EXERCISE INSTRUCTIONS: Set out the listing word for word. End with the line that contains "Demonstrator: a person".

DATASET EXCERPT:
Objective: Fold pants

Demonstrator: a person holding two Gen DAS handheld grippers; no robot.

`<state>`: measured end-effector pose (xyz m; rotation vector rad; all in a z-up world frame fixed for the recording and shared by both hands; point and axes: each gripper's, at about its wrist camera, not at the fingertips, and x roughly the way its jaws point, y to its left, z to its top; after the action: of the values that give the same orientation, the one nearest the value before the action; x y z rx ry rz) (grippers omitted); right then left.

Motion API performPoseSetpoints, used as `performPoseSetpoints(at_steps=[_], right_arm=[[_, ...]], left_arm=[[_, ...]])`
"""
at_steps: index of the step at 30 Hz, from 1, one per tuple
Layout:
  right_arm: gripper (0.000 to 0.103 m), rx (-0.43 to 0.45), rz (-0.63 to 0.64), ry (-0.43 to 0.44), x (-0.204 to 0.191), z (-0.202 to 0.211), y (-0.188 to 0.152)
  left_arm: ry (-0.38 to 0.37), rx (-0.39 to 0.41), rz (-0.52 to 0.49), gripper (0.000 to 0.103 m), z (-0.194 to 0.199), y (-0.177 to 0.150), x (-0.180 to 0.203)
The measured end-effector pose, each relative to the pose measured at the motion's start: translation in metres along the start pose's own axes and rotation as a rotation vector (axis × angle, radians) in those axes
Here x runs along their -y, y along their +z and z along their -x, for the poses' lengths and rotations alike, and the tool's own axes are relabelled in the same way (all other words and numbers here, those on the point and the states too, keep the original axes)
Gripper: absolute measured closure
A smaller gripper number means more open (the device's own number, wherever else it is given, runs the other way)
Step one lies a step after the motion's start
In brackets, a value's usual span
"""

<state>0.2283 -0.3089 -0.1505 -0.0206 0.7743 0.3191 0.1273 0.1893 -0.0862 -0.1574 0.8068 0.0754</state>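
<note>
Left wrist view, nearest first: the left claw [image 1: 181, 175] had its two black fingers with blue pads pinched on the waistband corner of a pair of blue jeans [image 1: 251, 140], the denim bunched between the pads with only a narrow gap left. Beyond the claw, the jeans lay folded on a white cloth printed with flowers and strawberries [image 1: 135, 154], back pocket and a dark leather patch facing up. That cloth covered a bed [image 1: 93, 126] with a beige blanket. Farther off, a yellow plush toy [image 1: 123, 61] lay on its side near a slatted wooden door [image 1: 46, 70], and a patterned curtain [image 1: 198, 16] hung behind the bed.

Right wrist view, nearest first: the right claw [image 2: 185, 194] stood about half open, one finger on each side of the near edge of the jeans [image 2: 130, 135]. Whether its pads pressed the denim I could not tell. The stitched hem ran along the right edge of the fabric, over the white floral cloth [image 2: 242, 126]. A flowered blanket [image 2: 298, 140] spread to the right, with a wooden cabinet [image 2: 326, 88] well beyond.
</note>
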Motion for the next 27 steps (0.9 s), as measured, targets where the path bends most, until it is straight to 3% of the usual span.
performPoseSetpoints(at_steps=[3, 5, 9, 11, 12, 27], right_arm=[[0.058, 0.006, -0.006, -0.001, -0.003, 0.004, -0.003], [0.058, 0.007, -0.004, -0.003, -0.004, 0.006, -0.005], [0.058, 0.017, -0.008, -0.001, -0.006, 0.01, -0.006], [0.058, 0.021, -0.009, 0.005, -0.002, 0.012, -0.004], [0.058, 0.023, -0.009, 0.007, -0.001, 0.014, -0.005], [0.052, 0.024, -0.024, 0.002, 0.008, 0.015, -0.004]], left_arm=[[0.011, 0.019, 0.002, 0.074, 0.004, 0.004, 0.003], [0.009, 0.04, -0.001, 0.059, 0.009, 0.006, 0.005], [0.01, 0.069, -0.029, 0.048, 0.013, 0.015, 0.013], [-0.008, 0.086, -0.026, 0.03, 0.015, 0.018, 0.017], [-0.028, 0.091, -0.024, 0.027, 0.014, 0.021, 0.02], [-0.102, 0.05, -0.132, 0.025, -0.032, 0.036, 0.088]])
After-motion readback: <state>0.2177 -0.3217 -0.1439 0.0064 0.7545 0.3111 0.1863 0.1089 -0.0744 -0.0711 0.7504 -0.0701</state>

SOLUTION FOR THIS EXERCISE:
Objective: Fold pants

Demonstrator: a person holding two Gen DAS handheld grippers; no robot.

For this exercise, nothing further remains.